В Норвегии у каждого есть хоть какая-нибудь лодка. Никто там не рассиживается в саду перед гостиницей. И на пляже никто не сидит, потому что просто нету пляжей, чтобы там сидеть. Поначалу у нас была только лодка с веслами, но какая же она была замечательная. Все мы в ней прекрасно помещались, да еще имелись места для пары гребцов. Моя мать бралась за одну пару весел, мой уже взрослый сводный брат — за другую, и мы отваливали от берега.

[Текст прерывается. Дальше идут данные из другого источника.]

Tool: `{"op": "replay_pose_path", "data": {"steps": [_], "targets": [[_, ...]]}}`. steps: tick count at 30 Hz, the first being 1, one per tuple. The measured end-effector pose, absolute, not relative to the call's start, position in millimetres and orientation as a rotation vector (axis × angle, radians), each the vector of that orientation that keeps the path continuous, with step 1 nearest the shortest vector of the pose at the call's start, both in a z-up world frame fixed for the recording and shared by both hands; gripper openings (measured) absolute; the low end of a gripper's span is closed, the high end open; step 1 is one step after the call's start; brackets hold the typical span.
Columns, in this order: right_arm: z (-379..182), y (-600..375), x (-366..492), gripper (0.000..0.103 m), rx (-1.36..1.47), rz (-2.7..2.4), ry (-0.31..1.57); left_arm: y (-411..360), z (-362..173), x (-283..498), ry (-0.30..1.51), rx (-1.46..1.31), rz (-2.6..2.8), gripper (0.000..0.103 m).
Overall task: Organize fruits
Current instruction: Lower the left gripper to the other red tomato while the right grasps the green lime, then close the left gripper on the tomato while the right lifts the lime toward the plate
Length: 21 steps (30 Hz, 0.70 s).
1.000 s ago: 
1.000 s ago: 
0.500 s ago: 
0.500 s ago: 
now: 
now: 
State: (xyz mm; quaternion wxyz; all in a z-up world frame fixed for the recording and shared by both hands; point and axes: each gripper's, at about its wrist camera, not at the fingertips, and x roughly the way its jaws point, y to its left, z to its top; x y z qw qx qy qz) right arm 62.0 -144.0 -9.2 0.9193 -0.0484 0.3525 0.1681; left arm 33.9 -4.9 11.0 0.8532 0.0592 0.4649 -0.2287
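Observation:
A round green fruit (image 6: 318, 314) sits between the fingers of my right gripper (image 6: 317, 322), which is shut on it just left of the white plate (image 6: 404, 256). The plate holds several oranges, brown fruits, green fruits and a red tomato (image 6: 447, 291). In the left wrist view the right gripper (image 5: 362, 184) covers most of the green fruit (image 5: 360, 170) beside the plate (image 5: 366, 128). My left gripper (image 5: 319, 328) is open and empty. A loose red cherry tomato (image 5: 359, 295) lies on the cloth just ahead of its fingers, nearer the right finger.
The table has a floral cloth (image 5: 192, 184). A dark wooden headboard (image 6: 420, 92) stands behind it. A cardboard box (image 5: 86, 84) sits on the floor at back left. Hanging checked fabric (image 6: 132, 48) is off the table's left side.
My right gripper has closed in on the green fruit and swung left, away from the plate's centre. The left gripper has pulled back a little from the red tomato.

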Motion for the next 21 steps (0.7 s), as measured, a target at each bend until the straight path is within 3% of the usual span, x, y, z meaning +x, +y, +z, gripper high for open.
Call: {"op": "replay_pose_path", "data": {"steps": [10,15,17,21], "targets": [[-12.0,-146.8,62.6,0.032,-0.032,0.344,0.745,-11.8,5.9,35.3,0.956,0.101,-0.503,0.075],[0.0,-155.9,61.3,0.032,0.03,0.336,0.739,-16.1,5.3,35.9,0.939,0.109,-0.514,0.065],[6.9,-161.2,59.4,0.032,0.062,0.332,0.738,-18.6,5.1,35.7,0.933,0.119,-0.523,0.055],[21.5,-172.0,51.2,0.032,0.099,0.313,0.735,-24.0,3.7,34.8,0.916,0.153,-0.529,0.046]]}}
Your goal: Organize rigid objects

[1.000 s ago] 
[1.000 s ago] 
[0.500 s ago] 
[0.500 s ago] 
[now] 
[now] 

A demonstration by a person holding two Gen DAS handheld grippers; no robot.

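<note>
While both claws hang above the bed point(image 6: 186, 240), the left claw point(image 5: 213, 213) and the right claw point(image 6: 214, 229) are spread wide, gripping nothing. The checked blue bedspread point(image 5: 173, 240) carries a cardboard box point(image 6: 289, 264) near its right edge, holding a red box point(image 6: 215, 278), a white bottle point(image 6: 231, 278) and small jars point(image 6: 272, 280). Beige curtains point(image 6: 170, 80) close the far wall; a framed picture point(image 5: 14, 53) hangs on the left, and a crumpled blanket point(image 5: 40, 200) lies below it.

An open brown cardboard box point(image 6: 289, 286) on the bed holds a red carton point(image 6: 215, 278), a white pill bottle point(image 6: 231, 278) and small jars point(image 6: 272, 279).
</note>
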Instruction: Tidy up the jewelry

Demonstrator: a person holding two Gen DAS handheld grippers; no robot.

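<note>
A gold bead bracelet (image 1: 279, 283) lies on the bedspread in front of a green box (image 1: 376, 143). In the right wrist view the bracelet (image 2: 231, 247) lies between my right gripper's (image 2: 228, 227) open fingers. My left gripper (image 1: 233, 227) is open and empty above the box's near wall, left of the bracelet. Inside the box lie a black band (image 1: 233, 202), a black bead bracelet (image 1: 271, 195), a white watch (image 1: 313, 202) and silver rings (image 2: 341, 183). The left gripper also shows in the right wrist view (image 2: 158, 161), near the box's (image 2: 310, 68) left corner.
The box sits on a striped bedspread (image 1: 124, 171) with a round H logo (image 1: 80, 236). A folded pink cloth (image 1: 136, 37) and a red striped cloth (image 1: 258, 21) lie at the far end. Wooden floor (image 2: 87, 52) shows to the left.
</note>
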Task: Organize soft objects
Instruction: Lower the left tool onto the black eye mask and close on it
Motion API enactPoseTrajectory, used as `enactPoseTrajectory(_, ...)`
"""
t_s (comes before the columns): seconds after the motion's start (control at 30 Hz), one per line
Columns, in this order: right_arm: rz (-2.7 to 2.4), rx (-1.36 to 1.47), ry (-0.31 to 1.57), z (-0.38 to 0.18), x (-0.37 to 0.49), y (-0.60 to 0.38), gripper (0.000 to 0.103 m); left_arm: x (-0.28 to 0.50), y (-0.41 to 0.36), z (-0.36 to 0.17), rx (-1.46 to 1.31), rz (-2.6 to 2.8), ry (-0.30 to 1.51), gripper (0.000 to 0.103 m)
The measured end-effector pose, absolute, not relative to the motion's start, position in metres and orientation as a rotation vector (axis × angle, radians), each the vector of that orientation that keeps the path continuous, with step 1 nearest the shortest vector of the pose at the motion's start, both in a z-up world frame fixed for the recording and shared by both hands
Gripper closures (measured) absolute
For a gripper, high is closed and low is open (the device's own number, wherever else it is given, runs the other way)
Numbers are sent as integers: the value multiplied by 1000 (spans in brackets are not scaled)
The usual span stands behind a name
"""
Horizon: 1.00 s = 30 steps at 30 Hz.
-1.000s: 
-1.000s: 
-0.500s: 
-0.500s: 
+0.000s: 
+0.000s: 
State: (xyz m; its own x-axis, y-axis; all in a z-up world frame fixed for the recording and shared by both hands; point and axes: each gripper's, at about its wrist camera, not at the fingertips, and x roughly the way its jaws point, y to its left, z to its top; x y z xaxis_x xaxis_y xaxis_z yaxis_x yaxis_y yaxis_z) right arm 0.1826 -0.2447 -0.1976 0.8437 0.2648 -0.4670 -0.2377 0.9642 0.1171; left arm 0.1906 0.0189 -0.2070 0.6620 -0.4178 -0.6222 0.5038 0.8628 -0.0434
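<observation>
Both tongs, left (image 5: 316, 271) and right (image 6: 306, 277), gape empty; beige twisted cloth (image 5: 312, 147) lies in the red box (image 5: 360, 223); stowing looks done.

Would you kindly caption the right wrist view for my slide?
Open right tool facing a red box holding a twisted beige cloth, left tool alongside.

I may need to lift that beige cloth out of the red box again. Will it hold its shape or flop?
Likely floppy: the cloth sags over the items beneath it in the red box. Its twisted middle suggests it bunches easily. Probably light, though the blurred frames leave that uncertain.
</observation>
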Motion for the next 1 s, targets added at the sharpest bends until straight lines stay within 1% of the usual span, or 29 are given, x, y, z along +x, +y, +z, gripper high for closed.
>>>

Мать и сводный брат (ему тогда было около восемнадцати) грести умели мастерски. Они точно выдерживали темп, и только весла постукивали клик-клак, клик-клак в уключинах, причем гребцы не позволяли себе ни единой передышки по ходу долгого, сорокаминутного плавания. А мы, то есть все прочие, просто сидели в лодке, окуная пальцы в чистую прозрачную воду и высматривая медуз. Мы со свистом пролетали через узенькие проливчики, по обоим берегам которых были только скалы, и всегда держали путь к очень потаенной крошечной песчаной заплате, наложенной на далекий островок, — про это место знали только мы. А нам тогда нужно было как раз такое местечко, чтобы поплескаться и поиграть, потому что самой маленькой моей сестренке тогда исполнился только годик, той, что постарше — три года, а мне — четыре. Скалы и глубокая вода нам не годились.
Каждый день, несколько летних сезонов подряд, этот крошечный песчаный пляж на крошечном тайном острове служил нам постоянным пунктом назначения. Мы проводили там по три-четыре часа, копошась в воде и в скалистых лагунах и загорая.